Sent from my iPhone using Tapatalk


----------



## panhandleslim (Jan 11, 2013)

Pretty nice little pile of fish.


----------



## thesquirrelyone (Mar 22, 2015)

Good job bud


----------



## Hobart (Nov 27, 2012)

Nice report keep up the good work!


----------



## Jason (Oct 2, 2007)

Way to slay em!!!


----------



## GROUPERKING (Sep 28, 2011)

Nice mess of fish ! :thumbup:


----------



## Night Wing (May 16, 2011)

From the results of your kayak fishing trip, looks like the action is starting to heat with the advent of Spring. 

Thanks for sharing the fishing report and the photos. :thumbsup:


----------



## hookdropper (Feb 7, 2009)

Sounds like a great night, I've started getting steady trout under the lights< size getting better all the time.


----------



## beachsceneguy (May 20, 2008)

nice report !! good fish ! :thumbup::thumbup:


----------



## Chapman5011 (Mar 7, 2013)

Where are you fishing lights at,
Orange beach, pensacola, ???
I'll be down this weekend in orange beach. 


.


----------



## stauty trout (Jul 19, 2012)

Nice report!


----------



## Lost_NWerner (Jan 24, 2015)

Fished Easy Bay, North of Gulf breeze.


----------



## gobie (Dec 26, 2014)

Great pics!! Nice looking fish!!


----------



## gillplate (Dec 30, 2013)

Nice report and good looking fish.
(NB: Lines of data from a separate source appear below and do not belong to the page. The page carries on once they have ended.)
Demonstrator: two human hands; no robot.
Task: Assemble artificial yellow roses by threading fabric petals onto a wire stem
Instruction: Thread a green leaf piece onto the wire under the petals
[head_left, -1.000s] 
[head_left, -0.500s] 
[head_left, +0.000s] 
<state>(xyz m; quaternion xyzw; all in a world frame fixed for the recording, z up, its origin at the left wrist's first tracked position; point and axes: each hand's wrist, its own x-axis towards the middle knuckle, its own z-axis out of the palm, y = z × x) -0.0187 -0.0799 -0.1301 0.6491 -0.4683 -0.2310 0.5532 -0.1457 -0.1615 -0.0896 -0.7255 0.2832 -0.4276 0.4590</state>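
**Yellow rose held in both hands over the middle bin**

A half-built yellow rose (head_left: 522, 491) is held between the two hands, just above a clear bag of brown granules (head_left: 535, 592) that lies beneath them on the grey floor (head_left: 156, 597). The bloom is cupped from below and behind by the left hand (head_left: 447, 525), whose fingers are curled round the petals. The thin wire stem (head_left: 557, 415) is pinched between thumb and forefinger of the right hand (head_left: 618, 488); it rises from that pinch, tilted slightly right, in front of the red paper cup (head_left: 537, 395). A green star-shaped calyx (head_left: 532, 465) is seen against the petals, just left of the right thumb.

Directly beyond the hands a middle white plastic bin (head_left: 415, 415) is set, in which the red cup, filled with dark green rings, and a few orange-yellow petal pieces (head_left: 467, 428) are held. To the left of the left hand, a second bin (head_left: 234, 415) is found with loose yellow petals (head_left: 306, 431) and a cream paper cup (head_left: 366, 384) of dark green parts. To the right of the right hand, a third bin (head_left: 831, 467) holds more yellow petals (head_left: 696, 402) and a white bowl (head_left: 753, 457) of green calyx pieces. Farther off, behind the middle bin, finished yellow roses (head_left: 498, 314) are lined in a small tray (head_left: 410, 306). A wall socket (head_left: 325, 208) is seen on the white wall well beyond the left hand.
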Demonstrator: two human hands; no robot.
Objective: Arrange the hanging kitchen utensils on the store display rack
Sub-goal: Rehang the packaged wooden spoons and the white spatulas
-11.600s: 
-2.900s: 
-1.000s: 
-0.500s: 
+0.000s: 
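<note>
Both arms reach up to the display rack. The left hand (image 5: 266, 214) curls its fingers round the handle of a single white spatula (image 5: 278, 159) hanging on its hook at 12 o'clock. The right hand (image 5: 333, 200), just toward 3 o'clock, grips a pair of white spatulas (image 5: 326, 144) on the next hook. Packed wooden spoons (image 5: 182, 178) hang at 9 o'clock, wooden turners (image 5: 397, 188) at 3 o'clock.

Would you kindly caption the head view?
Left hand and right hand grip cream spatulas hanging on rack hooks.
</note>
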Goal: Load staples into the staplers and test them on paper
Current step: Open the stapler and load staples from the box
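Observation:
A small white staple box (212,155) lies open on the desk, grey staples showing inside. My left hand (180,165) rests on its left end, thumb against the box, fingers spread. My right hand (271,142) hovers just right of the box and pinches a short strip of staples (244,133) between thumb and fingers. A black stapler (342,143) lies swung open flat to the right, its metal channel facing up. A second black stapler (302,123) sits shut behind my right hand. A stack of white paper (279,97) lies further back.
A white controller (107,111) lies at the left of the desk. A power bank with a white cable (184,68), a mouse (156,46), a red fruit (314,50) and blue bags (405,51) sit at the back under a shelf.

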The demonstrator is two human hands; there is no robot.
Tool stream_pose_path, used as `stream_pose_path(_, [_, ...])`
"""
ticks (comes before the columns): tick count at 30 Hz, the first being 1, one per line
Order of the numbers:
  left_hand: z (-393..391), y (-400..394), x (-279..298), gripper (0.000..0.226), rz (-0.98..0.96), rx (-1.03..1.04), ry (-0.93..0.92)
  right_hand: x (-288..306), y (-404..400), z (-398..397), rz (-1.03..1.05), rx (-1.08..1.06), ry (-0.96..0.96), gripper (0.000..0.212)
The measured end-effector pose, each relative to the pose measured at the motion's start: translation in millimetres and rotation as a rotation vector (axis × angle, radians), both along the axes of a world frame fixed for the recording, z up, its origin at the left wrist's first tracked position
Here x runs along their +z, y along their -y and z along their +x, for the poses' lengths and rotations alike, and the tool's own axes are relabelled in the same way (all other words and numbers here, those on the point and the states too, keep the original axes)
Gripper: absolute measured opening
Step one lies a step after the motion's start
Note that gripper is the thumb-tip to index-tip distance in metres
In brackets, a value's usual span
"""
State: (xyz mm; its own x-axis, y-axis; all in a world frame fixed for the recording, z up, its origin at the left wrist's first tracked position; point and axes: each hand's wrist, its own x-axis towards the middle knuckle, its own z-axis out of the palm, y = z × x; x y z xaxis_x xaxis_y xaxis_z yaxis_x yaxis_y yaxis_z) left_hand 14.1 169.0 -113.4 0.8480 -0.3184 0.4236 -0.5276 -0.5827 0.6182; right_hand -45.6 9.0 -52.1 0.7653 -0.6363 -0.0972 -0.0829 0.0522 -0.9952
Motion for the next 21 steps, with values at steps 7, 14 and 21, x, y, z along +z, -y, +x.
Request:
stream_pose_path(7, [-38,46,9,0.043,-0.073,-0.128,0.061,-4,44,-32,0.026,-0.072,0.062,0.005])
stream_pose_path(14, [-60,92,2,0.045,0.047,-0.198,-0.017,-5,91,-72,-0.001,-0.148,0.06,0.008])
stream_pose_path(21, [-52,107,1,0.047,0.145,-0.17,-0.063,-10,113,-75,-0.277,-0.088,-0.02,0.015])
I just started fishing the dock lights at night last year and WOW!!! Why have I spent all these years being out there during the day with all the other anglers, not to mention the drunks and jet skis. It's just so peaceful out there at night. I love it. Won't give up my daytime fishing completely but the nights are fast becoming my favorites.


----------